Figure 2. Autophagy inhibition sensitizes cells to CDK4/6 inhibition.

(a) Western blot for Beclin-1 and Atg-5 in MCF7 and T47D cells after transfection with Scrambled (Scr), Beclin-1 or Atg5 shRNA. MCF7 and T47D cells with Beclin-1 or Atg5 knocked down were treated with palbociclib for 6 days and subjected to (b) dose–response assay after 6 days of recovery and (c) SA-ß galactosidase measurement. P values calculated in comparison with SCR −1 μM palbociclib. MCF7 and T47D cells were treated with combination of palbociclib and 15 μM HCQ for 6 days. Cells were allowed to recover for 4 or 6 days in drug-free media and subjected to (d) Cell counting, (e) clonogenic assay, (f) cellular ROS measurement and (g) SA-ß galactosidase measurement. (h) Clonogenic assay to measure impact of combined siRNA against CDK4/6 and treatment with 15 μM HCQ for 6 days.
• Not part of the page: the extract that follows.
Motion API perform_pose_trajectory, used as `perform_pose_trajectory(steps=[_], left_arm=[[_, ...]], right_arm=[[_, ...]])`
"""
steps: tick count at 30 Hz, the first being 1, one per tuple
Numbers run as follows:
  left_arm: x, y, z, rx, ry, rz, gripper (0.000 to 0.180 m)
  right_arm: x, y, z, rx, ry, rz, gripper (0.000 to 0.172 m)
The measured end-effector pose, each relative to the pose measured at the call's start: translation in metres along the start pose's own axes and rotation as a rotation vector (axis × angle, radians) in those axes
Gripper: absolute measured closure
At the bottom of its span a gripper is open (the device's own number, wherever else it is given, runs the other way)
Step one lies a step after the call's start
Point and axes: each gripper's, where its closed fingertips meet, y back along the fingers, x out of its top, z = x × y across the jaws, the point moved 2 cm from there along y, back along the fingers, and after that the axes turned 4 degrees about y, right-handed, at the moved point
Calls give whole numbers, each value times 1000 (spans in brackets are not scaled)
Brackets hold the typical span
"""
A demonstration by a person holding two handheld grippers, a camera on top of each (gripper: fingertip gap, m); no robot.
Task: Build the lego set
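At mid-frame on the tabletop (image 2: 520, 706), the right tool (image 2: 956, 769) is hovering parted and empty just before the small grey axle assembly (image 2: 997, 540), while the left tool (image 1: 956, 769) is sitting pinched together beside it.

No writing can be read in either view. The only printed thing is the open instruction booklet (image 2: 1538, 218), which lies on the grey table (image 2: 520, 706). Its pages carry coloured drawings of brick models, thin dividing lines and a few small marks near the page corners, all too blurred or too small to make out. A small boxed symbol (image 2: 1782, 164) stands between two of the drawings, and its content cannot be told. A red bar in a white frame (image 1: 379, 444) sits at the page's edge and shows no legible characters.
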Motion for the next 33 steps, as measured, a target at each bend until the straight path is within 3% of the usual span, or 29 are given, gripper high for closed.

MCF7 and T47D cells were treated with 5 μM abemaciclib combined with 15 μM HCQ for 6 days and recovery for 4 or 6 days and subjected to (i) cell counting (j) measurement of total apoptotic cells (early apoptosis: Annexin V+/propidium iodide− and late apoptosis: Annexin V+/propidium iodide+) and (k) clonogenic assay. (l) Clonogenic assay in MCF7 and T47D cells treated with 10 μM spautin-1 or 1 nM bafilomycin A1 (Baf-A1) combined with 1 μM palbociclib for 6 days and recovery for 6 days. (m,n) Cell counting to assess growth of cells treated with 1 μM palbociclib and 7.5 μM Lys-05 (m) or 10 μM Spautin-1 (n) for 6 days and recovery for 4 days. All data represent mean±s.d. from three independent experiments; NS: P>0.05; *P<0.05; **P<0.01; ***P<0.001; ****P<0.0001.